__MATERIAL PROVIDED__:
* * * *

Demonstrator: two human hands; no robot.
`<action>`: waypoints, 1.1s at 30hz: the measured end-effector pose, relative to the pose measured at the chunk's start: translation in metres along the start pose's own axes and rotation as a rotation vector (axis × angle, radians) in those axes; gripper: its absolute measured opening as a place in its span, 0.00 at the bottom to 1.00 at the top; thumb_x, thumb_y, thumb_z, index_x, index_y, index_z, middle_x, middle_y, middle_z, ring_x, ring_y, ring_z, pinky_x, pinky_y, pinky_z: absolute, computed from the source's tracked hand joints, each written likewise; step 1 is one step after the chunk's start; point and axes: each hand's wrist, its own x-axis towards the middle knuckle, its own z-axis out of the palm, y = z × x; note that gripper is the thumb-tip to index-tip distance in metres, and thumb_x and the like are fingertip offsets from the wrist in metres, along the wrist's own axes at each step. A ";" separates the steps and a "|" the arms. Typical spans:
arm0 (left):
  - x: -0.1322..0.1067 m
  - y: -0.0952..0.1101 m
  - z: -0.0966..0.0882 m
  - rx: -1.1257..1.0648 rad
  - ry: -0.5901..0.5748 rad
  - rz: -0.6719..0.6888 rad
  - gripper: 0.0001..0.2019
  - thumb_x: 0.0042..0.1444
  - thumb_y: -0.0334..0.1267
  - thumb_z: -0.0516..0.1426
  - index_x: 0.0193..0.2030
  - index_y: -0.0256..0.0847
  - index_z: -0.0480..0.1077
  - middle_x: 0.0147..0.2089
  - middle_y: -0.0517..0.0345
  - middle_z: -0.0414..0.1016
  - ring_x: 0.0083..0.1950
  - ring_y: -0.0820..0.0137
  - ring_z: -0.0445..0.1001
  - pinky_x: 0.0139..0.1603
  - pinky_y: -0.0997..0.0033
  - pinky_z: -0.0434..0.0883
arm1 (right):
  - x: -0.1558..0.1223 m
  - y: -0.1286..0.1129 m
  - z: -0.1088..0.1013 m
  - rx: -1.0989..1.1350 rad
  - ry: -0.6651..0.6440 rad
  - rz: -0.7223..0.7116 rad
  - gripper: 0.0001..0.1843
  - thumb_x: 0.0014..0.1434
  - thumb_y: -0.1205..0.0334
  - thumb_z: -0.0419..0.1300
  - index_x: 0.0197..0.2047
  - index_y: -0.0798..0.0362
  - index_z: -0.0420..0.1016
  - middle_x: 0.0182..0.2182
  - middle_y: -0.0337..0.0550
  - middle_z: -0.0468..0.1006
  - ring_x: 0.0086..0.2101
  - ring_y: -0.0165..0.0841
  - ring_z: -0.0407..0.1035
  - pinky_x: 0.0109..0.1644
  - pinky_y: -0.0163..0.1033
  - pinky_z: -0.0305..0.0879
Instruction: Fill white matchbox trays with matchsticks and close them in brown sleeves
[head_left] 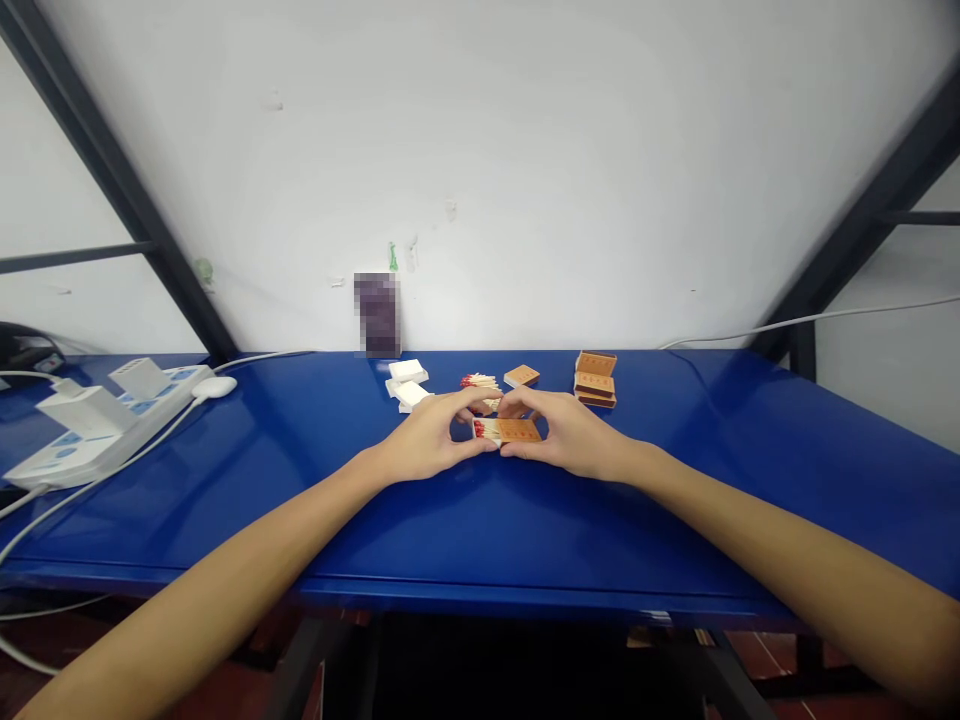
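Observation:
Both my hands meet over the middle of the blue table (675, 470) on one matchbox (513, 431). Its orange sleeve is half slid over a tray whose red match heads show at the left end. My left hand (431, 437) pinches the tray end, fingers curled. My right hand (571, 432) grips the sleeve end, fingers closed round it. Just behind lies a loose heap of red-tipped matches (480, 383).
White empty trays (409, 384) lie behind my left hand. A single orange box (521, 376) and a stack of orange boxes (595, 378) sit behind my right. A white power strip with plugs and cables (97, 415) occupies the far left. The wall is close behind.

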 end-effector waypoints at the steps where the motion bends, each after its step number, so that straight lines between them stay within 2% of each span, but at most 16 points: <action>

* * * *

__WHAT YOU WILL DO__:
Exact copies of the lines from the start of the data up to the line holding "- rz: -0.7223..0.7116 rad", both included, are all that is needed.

__TASK OUTPUT__:
Demonstrator: two human hands; no robot.
`<action>`: waypoints, 1.1s at 30hz: the measured end-effector pose, relative to the pose measured at the chunk's start: translation in metres along the start pose's own axes and rotation as a rotation vector (axis × angle, radians) in those axes; gripper: its absolute measured opening as a place in its span, 0.00 at the bottom to 1.00 at the top; thumb_x, thumb_y, thumb_z, index_x, index_y, index_z, middle_x, middle_y, middle_z, ring_x, ring_y, ring_z, pinky_x, pinky_y, pinky_z: absolute, computed from the source's tracked hand joints, each written likewise; step 1 is one step after the chunk's start; point and axes: each hand's wrist, its own x-axis towards the middle knuckle, its own z-axis out of the palm, y = z × x; note that gripper is the thumb-tip to index-tip distance in metres, and thumb_x and the like are fingertip offsets from the wrist in metres, along the wrist's own axes at each step. A ";" separates the steps and a "|" the arms. Typical spans:
arm0 (left):
  - x: -0.1322..0.1067 m
  - y: -0.0952..0.1101 m
  - z: -0.0966..0.0882 m
  - rx: -1.1257..1.0648 rad
  - ry: -0.5901..0.5748 rad
  - rz: -0.6719..0.6888 rad
  - gripper: 0.0001..0.2019
  - thumb_x: 0.0042..0.1444
  - thumb_y: -0.0334..0.1267
  - thumb_z: -0.0516..0.1426
  - index_x: 0.0193..0.2030
  - index_y: -0.0256..0.0847
  - index_z: -0.0480..0.1077
  - middle_x: 0.0147..0.2089
  - middle_y: -0.0517..0.0345
  - middle_z: -0.0414..0.1016
  - ring_x: 0.0083..0.1950
  - ring_y: -0.0820..0.0137
  - ring_z: -0.0445..0.1001
  - pinky_x: 0.0139..0.1603
  - pinky_y: -0.0997..0.0033
  - pinky_z: -0.0434..0.0883
arm1 (right):
  - x: -0.1558..0.1223 m
  - y: -0.1286..0.1129 m
  - z: -0.1088..0.1013 m
  - rx: -1.0989..1.1350 rad
  - ry: -0.6651..0.6440 rad
  - rz: -0.7223..0.7116 rad

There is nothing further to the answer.